*The task*: Below are the entries; give again exactly the lines from the one mentioning "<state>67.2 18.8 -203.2" through the one mentioning "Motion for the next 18", inclusive.

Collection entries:
=== Begin Enclosure ===

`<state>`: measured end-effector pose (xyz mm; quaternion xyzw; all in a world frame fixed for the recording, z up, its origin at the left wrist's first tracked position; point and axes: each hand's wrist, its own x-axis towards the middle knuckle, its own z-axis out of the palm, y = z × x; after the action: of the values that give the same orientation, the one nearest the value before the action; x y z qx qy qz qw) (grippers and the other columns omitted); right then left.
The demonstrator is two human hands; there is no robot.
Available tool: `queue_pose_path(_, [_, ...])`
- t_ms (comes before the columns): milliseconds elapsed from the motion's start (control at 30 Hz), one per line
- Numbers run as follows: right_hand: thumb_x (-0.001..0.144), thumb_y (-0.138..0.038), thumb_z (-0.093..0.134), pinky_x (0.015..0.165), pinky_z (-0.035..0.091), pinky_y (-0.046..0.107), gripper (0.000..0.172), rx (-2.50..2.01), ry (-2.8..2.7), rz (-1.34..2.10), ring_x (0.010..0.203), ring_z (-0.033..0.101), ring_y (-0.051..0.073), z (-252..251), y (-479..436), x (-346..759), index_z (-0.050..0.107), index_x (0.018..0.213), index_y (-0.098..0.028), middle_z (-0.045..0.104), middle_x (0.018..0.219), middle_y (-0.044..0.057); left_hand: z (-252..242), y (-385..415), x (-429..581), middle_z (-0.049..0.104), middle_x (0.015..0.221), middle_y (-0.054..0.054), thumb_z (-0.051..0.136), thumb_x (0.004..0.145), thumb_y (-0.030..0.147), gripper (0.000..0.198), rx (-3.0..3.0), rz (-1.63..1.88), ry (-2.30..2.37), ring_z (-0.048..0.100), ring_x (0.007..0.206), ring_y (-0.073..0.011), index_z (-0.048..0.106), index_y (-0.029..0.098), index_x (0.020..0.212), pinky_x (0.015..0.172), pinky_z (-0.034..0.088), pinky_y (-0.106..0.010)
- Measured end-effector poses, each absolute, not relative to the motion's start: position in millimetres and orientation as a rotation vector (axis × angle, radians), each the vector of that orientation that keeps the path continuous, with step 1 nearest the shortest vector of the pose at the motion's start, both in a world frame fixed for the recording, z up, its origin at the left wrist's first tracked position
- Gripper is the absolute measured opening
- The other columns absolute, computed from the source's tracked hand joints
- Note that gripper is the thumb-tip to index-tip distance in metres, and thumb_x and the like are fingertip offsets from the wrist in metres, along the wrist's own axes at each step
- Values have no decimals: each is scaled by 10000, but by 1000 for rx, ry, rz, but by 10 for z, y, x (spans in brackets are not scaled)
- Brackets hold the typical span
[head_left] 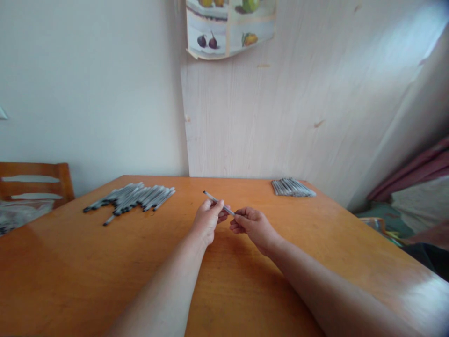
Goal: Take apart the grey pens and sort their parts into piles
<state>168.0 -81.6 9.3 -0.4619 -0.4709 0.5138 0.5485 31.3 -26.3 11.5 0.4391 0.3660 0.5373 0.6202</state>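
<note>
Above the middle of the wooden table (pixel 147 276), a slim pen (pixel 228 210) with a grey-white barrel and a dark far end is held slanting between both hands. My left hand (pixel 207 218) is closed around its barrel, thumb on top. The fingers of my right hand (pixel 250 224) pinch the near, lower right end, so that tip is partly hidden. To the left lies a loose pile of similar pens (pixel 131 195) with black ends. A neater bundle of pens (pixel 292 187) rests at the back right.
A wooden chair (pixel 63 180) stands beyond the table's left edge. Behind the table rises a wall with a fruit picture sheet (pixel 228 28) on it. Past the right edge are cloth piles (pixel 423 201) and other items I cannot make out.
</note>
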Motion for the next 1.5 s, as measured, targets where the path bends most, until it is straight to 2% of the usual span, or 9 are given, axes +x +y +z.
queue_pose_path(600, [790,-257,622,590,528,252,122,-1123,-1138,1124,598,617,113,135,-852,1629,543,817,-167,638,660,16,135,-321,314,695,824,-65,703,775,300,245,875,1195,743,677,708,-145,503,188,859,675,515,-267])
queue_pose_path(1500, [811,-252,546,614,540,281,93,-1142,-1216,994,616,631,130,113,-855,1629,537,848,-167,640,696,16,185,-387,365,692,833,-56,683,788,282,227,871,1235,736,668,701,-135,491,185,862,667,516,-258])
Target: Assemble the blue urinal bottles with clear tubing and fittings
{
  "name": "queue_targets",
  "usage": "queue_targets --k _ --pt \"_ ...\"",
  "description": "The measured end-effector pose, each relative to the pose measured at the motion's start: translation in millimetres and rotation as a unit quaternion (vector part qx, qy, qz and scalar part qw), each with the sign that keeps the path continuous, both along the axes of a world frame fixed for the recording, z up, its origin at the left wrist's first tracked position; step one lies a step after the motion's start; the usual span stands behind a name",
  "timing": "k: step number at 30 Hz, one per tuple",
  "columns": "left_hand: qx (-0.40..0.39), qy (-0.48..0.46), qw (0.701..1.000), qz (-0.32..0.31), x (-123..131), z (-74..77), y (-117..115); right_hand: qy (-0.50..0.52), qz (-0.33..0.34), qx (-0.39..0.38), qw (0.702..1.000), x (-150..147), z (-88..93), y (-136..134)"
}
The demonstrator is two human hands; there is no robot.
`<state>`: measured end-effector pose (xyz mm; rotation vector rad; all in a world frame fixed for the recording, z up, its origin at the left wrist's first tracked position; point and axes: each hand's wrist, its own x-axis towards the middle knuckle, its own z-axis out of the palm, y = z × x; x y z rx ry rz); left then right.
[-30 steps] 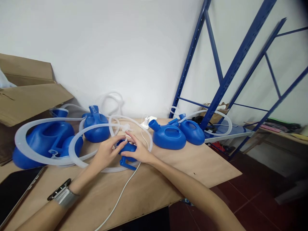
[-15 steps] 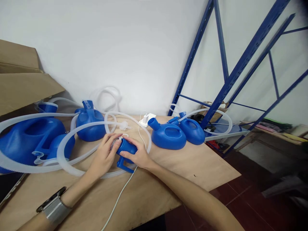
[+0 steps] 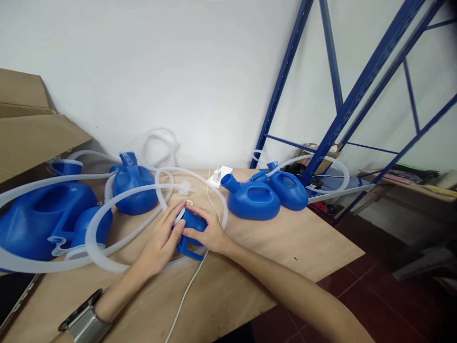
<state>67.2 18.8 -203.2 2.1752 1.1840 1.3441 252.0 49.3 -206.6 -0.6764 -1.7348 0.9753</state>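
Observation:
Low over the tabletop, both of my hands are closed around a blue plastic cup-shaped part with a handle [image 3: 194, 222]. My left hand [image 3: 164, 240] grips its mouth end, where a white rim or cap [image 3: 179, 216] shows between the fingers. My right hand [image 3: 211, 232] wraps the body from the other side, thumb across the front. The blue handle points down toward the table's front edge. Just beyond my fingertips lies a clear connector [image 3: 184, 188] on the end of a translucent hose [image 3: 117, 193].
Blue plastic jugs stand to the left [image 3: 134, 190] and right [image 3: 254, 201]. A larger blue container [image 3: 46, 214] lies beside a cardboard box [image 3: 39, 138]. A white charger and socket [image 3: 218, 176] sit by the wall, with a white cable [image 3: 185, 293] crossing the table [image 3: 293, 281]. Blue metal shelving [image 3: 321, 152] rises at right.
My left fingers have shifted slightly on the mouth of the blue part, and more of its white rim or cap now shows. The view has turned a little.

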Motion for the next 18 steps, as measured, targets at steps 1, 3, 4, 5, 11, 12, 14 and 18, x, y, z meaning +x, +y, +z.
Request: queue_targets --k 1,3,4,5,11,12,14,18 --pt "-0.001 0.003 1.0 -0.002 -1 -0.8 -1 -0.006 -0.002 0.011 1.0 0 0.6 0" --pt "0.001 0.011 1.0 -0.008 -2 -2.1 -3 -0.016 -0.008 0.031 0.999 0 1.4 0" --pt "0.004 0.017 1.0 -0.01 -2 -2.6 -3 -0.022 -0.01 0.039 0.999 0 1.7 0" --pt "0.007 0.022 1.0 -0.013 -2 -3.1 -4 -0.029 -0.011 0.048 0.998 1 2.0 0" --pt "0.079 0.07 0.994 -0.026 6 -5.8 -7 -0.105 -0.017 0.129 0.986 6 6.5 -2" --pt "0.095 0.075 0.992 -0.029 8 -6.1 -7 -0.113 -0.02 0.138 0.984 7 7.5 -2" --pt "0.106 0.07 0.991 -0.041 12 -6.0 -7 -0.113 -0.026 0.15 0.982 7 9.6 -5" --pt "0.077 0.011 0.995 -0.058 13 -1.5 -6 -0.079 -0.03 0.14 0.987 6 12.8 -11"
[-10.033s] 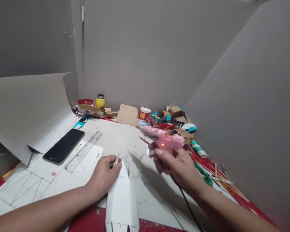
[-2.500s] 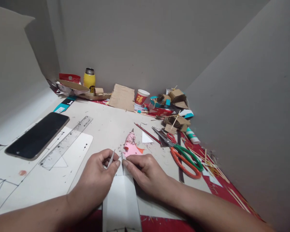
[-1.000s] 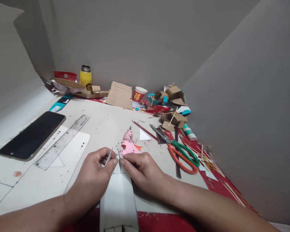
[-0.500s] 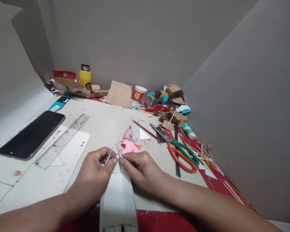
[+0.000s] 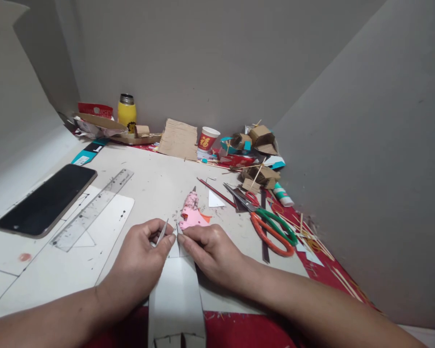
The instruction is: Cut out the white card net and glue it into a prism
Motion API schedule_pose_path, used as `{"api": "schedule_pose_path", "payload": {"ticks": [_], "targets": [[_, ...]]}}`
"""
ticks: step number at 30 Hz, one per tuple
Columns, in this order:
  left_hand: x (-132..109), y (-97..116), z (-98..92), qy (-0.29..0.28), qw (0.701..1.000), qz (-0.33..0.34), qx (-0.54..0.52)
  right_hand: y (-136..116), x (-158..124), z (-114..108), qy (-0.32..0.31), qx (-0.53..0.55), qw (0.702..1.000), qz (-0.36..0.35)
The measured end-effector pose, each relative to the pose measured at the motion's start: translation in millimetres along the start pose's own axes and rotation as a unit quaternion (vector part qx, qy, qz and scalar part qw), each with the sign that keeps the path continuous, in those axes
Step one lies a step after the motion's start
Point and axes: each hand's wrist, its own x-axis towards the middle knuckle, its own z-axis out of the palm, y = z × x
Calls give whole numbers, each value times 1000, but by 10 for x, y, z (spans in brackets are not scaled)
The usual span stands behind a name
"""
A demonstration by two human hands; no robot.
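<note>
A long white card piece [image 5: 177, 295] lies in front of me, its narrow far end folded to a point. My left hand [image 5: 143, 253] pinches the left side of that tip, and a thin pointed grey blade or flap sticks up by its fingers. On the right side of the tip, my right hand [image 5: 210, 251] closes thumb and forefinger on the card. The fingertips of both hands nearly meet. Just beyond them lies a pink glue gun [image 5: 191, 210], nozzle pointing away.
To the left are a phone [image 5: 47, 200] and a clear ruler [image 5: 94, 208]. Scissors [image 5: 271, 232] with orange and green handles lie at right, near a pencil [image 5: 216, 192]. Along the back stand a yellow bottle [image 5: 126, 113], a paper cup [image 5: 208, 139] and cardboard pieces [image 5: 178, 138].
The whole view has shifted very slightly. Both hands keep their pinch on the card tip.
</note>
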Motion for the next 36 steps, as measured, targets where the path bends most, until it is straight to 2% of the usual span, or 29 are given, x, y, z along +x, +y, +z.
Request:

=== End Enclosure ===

*Exercise solution*:
<state>67.2 18.8 -203.2 2.1752 1.1840 1.3441 252.0 49.3 -206.6 -0.6764 -1.7348 0.9753</state>
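Observation:
Low over the tabletop, both of my hands are closed around a blue plastic cup-shaped part with a handle [image 3: 194, 222]. My left hand [image 3: 164, 240] grips its mouth end, where a white rim or cap [image 3: 179, 216] shows between the fingers. My right hand [image 3: 211, 232] wraps the body from the other side, thumb across the front. The blue handle points down toward the table's front edge. Just beyond my fingertips lies a clear connector [image 3: 184, 188] on the end of a translucent hose [image 3: 117, 193].
Blue plastic jugs stand to the left [image 3: 134, 190] and right [image 3: 254, 201]. A larger blue container [image 3: 46, 214] lies beside a cardboard box [image 3: 39, 138]. A white charger and socket [image 3: 218, 176] sit by the wall, with a white cable [image 3: 185, 293] crossing the table [image 3: 293, 281]. Blue metal shelving [image 3: 321, 152] rises at right.
My left fingers have shifted slightly on the mouth of the blue part, and more of its white rim or cap now shows. The view has turned a little.
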
Motion for the next 18 steps, as measured, targets at steps 1, 3, 4, 5, 11, 12, 14 and 18, x, y, z meaning +x, +y, +z.

That completes the output.